Bush Disappoints Bahrain
While President Bush was in Bahrain praising King Hamad bin Isa al-Khalifa as a democratic Arab leader and fellow freedom defender, I was receiving an e-mail from Ghada Jamsheer, a Bahraini woman who is one of the most courageous human rights activists in the Arab world. Her message contained a statement from her Women’s Petition Committee condemning alleged physical and verbal assaults by police on women demonstrators on Dec. 25. The mistreatment allegedly occurred outside the General Prosecutor’s Office as they sought to visit male relatives detained during recent political unrest.
Bush is going against some powerful local currents in lauding Bahrain as a democracy as well as in campaigning there to isolate Iran, the main reason he became the first American president ever to visit the small island nation. Bahrain has long been home to the U.S. 5th Fleet, which patrols the Gulf waters separating Arab states from Iran. A majority of Bahrainis are Shi’ite Muslims, who accuse the Sunni rulers of discrimination and maintain religious affinity with Iranians. The general feeling in Bahrain is that Hamad has failed to fulfill the hopes people initially put in him when he succeeded his father in 1999 and proceeded to reinstate Bahrain’s elected parliament and allow a new constitution to be adopted. His government has systematically clamped down on civil society groups and failed to address the huge imbalances and discrimination affecting Shi’ites. Human rights groups are now condemning a police sweep against activists in the wake of last month’s political unrest, which ignited after a protester was killed during a confrontation with police during a Martyr’s Day commemoration.
With so much happening around Bush’s visit, I called up Ghada to see how it was going:
SM: How do Bahrainis see President Bush’s visit?
Jamsheer: There are a lot of demonstrations. I didn’t participate, because I feel that until Bush started his democracy project, we could not talk in Bahrain. You know what I mean? After he started this, at least we could talk. There are still criminal courts [for dissidents], there is a lot of pressure and dirty games from the royal court against human rights activists, including me. But still, we now have a petite space, we can work in it, we can talk. So I am not against the visit of Bush to Bahrain. I am silent.
SM: What were the demonstrations about?
Jamsheer: They think now that Bush stopped supporting democracy and human rights in these countries, so they are angry. Also, people who are against Iran are happy about Bush’s visit, but some people who are with Iran are not happy. And some people, who are not this or that concerning Iran, are not happy because of what’s going on in Iraq, in Lebanon and in the Gulf.
SM: Why do people think Bush stopped supporting democracy?

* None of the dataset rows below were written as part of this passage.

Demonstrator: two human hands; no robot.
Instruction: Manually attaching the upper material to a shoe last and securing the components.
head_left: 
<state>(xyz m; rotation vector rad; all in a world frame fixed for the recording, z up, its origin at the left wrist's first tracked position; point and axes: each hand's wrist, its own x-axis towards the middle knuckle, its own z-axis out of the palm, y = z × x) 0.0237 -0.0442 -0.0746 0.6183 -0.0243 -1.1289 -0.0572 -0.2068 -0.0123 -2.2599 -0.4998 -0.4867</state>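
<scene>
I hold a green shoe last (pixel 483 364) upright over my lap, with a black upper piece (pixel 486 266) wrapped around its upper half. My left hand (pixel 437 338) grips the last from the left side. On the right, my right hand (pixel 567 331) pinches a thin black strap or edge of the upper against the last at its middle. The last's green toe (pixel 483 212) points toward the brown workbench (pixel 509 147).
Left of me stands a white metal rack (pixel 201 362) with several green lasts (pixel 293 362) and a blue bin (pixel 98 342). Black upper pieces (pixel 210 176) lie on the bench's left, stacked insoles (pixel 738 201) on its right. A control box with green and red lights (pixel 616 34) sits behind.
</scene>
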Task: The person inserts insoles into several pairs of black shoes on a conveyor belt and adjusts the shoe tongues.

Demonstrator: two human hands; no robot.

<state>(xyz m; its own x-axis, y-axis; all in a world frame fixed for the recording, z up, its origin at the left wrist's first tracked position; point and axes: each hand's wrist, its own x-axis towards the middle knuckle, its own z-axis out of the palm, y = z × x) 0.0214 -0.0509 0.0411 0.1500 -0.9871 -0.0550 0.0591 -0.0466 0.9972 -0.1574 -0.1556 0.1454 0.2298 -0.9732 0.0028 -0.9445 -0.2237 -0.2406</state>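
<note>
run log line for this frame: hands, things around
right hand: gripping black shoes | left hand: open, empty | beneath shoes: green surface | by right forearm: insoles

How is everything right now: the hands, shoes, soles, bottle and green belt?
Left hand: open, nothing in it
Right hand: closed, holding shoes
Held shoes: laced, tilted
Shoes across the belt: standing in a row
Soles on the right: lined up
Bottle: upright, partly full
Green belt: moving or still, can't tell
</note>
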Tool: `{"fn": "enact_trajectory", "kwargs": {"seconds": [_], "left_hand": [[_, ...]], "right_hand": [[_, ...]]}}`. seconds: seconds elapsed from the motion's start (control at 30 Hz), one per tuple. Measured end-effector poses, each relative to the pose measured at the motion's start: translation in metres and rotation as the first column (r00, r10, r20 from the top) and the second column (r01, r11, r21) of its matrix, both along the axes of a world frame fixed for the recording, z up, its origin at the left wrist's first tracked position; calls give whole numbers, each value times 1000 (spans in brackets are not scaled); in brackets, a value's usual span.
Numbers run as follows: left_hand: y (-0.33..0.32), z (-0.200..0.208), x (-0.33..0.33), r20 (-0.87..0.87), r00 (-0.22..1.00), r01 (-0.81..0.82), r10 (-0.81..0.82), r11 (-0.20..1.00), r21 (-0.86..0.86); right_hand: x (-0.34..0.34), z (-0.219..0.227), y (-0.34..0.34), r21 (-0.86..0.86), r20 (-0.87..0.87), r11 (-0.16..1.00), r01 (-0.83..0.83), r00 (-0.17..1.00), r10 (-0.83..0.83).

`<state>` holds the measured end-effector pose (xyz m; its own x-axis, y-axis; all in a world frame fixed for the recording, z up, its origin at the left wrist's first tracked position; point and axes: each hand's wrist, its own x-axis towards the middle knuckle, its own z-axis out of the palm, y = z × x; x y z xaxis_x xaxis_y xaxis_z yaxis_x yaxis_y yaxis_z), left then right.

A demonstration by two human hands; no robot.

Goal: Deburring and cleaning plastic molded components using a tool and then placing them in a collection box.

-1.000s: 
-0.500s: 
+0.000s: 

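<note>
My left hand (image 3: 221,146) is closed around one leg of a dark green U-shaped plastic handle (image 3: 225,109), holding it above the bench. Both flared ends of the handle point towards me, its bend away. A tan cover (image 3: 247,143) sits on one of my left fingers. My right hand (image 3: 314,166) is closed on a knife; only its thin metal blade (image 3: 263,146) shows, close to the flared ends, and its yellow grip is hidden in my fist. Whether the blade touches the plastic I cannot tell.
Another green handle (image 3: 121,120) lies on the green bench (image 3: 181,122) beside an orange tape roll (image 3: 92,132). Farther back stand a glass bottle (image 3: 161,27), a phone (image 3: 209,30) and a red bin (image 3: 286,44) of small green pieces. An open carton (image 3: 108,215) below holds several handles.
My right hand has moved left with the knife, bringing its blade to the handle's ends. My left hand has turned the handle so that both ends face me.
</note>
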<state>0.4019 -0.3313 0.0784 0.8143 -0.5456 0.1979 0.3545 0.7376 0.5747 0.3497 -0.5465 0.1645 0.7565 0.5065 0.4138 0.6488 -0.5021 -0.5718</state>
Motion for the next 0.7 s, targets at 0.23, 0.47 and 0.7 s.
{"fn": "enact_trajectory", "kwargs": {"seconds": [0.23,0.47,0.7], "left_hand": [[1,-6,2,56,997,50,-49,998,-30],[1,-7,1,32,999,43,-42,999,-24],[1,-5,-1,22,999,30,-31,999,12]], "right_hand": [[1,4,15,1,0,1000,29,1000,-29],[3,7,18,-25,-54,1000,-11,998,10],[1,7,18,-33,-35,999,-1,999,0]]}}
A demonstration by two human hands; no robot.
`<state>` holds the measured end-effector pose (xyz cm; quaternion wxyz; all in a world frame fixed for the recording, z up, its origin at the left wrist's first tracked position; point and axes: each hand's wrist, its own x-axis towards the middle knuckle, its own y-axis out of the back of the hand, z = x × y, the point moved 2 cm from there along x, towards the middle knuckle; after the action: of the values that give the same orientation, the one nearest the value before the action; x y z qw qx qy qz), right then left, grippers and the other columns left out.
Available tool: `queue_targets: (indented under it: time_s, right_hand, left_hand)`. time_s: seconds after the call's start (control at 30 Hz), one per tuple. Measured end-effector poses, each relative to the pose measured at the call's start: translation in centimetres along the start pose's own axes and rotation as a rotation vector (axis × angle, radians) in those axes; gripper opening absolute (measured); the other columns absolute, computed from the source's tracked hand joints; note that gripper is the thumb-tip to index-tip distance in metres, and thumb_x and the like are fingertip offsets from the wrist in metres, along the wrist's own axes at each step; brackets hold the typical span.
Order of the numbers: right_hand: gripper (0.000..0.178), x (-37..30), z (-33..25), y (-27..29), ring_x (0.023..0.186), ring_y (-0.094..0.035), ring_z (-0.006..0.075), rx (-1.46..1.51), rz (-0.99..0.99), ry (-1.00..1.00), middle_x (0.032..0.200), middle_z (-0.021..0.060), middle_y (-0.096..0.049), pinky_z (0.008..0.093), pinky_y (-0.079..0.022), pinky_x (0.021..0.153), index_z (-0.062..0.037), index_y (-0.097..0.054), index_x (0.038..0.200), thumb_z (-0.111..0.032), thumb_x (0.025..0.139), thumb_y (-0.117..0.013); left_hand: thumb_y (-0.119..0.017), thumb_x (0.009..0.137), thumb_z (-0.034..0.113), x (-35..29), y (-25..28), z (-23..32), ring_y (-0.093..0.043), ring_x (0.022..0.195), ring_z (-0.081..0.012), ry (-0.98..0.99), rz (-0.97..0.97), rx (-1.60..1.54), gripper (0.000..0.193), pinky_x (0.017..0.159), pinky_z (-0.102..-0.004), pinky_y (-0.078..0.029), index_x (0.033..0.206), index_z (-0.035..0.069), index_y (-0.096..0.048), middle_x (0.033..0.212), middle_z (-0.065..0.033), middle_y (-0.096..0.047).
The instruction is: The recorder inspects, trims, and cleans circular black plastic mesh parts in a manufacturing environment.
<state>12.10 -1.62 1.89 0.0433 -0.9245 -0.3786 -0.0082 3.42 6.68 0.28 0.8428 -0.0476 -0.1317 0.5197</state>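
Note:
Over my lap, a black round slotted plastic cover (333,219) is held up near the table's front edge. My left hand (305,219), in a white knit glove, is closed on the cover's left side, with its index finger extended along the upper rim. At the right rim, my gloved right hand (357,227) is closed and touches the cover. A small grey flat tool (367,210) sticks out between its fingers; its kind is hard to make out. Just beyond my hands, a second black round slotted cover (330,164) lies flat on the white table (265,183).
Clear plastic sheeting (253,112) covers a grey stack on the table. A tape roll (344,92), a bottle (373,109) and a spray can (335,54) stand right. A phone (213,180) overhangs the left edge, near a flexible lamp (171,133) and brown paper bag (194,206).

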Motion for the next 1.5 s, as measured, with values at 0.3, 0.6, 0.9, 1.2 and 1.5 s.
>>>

Jamsheer: They think the democracy project is not serious. I am a woman activist, human rights defender. I hope I can see him and talk to him, but I am sure that this will never happen. He will come for one day and see the king and the prime minister and will not see us. But he should see us. He should talk to us, especially the human rights defenders, and see what we need and what we are facing. This is why the people are angry, they feel this project is not serious. Why is he supporting the government and why did he stop supporting human rights? He is saying he supports the presidents and the governments in the Arab countries. This is why people are angry. Why is he supporting these governments and leaving the human rights groups aside, when he knows these governments are corrupt? Why is he not putting pressure on these governments to push for human rights? One call from Bush to our king, “Do this, and don’t do that,” and they will do it. There is no pressure.
SM: Why do people think Bush is supporting Arab governments?
Jamsheer: Maybe because of the problem between the United States and Iran.
SM: Why haven’t things improved in Bahrain, like many people hoped?
Jamsheer: The people elected to parliament are the strictly religious Sunni people. The royal court cheated in the elections and brought them in. The royal court wants the strictly religious people because they want to run democracy out of this country. They want us to be slaves until the end of the world. People, whether they are Sunni or Shi’ite, don’t believe there is democracy in this country. I am not angry about Bush’s visit to Bahrain. He can visit us all the time. I am angry about the way the regime here in Bahrain treats us. They don’t want real human rights. They don’t want real women’s activists fighting for women’s rights. They want committees that the royal court appoints. GANGOs. Government-appointed Non-government organizations! In Bahrain, we are suffering. There are no rights for women.
SM: But hasn’t Bahrain made a lot of progress in women’s rights?
Jamsheer: They always compare our rights with Saudi women. They say, “Oh, but the Bahraini woman is driving her car, the Bahraini woman is working, the Bahraini woman doesn’t have to wear the hijab. So the Bahraini woman she is very, very happy!” What did the King give us? We have been driving cars since the 1960s. He said he gave us the right to vote. Who do we elect, if they are cheating in the elections? They are using us. What kind of democracy do we have? Ten women are sitting in the Shura Council [branch of parliament]. But they are sitting like statues there. What are they doing?